[Entries provided Boundary: Start]

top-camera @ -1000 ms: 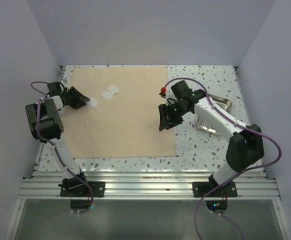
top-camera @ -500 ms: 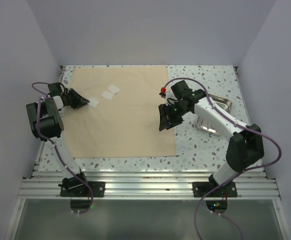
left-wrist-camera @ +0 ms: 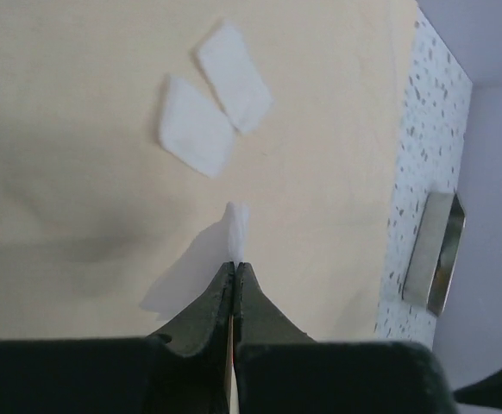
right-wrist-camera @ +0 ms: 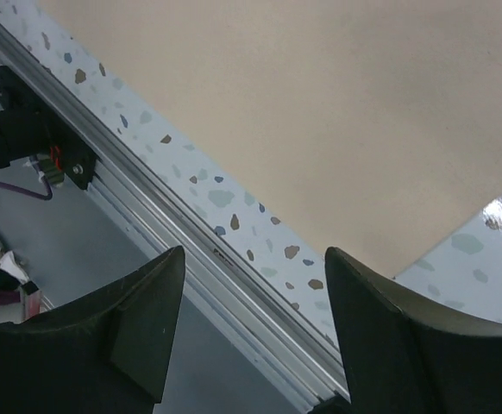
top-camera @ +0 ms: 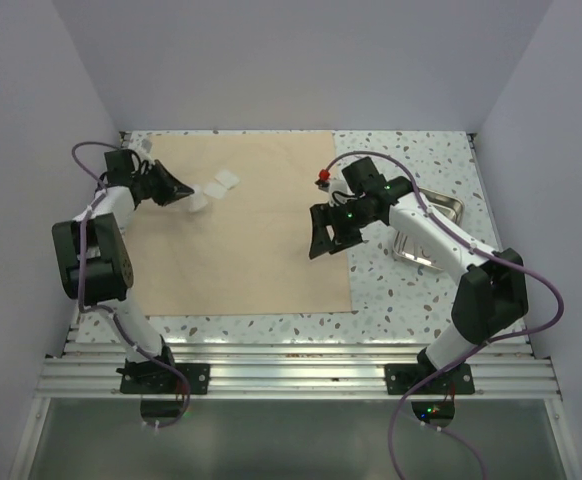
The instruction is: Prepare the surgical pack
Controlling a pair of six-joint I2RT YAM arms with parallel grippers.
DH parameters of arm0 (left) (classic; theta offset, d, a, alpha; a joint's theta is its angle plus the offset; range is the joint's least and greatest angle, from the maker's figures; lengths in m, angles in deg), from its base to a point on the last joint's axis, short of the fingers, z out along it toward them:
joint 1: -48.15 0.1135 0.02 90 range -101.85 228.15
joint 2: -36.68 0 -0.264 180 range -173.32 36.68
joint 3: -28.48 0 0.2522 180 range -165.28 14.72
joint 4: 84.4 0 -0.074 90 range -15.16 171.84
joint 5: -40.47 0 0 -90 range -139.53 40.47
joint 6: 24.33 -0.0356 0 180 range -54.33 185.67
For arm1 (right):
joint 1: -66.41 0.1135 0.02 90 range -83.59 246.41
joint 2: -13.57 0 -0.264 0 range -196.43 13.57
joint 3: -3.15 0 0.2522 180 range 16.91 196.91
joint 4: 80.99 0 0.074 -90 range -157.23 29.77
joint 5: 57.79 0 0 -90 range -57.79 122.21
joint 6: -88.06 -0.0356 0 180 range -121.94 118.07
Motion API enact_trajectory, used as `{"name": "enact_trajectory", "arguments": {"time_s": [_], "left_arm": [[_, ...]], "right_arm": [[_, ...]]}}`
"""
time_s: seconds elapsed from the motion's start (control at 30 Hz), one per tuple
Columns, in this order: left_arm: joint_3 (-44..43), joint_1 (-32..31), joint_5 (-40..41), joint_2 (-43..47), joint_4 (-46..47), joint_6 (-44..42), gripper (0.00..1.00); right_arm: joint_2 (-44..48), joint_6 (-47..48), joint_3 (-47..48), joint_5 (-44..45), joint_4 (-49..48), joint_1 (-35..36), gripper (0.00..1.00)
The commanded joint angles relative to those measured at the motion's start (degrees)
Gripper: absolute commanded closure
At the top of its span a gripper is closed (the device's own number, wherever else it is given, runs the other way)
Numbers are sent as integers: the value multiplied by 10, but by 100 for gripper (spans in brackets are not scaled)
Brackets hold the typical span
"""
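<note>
Surgical pack (top-camera: 271, 200) parts lie spread over the desk (top-camera: 401, 290): the tan sheet (top-camera: 251, 250) lies flat across the left and middle, two gauze squares (left-wrist-camera: 197, 127) rest side by side on its far part, and the steel tray (top-camera: 441, 200) sits well apart on the bare speckled surface to the right

A third gauze piece (left-wrist-camera: 237, 228) is the one in hand. It looks very light, soft and limp, so it will likely fold or flutter and can slip from a shallow grip. An edge or corner is the sensible place to take it, pinching only the gauze and not the sheet beneath, since the paper-like sheet would probably lift or crease with it. The tray, by contrast, looks rigid and smooth and so probably slippery; its rim seems the best hold

The left pincer (left-wrist-camera: 235, 269) is clenched tight, tips together, grasping the gauze piece by one end. The piece stands out beyond the tips, just short of the two resting squares, and the shadow on the sheet suggests it is lifted clear

The right pincer (right-wrist-camera: 251, 285) is spread wide and grasps nothing. In the right wrist view only the sheet's near edge and the desk's metal rail (right-wrist-camera: 234, 285) show between its fingers (right-wrist-camera: 139, 328), and it appears to touch neither
</note>
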Motion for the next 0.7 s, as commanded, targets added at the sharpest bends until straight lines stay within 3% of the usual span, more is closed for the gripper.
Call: {"name": "enact_trajectory", "arguments": {"time_s": [0.0, 0.23, 0.37, 0.67], "left_arm": [[35, -46, -40, 140, -20, -30, 100], [183, -102, -80, 359, -39, -2, 100], [221, -134, -114, 438, -65, 4, 100], [294, -183, -213, 565, -34, 67, 100]], "right_arm": [[2, -10, 21, -72, -51, 1, 29], [3, -59, 19, -224, -193, 2, 1], [-2, -55, 38, -256, -210, 3, 1], [-10, -116, 17, -347, -360, 35, 4]]}}
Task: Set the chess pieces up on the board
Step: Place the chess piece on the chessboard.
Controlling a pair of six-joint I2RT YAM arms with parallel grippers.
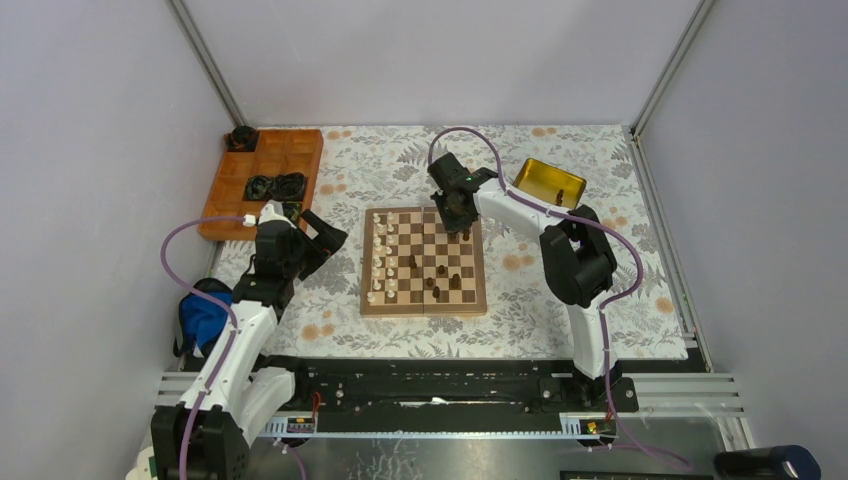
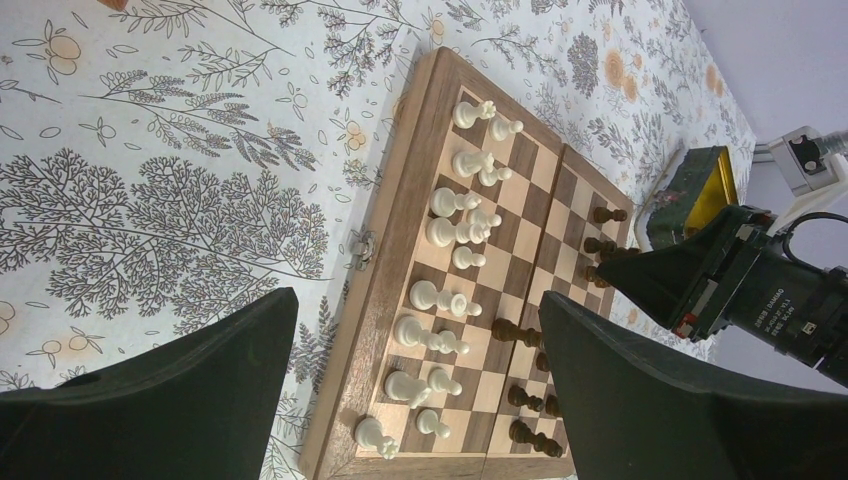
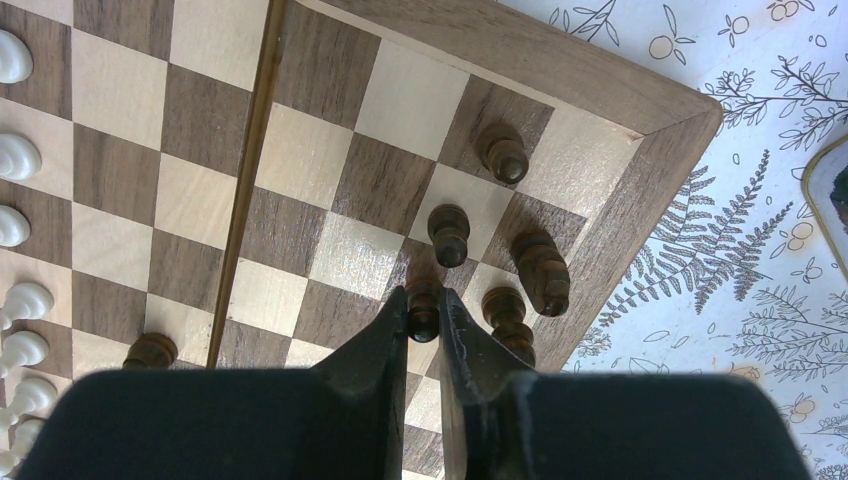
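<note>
Floral-cloth table, board (image 1: 424, 262) sits dead centre. My right claw (image 3: 423, 300) is nearly closed, pinching a dark pawn (image 3: 424, 320) by the head, low over the board's far right corner; can't tell if its base touches the wood. I read this step as seating it in the dark pawn row. Plan: drop straight down, centre on the square, open only a crack, lift vertically. Tight spot: neighbour pawn (image 3: 449, 232) just ahead, another dark piece (image 3: 505, 312) just beside my finger, taller dark piece (image 3: 540, 270) near that, so any sideways swing could topple one. Cream pieces (image 1: 380, 262) line the left edge in two rows; stray dark men (image 1: 436, 282) stand mid-board. My left claw (image 2: 415, 300) is wide open, empty, off the board's left side. Gold tin (image 1: 548, 182) lies near the right arm; orange tray (image 1: 262, 178) well apart.
</note>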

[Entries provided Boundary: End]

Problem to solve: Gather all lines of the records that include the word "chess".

Task response:
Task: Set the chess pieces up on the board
Step: Place the chess piece on the chessboard.

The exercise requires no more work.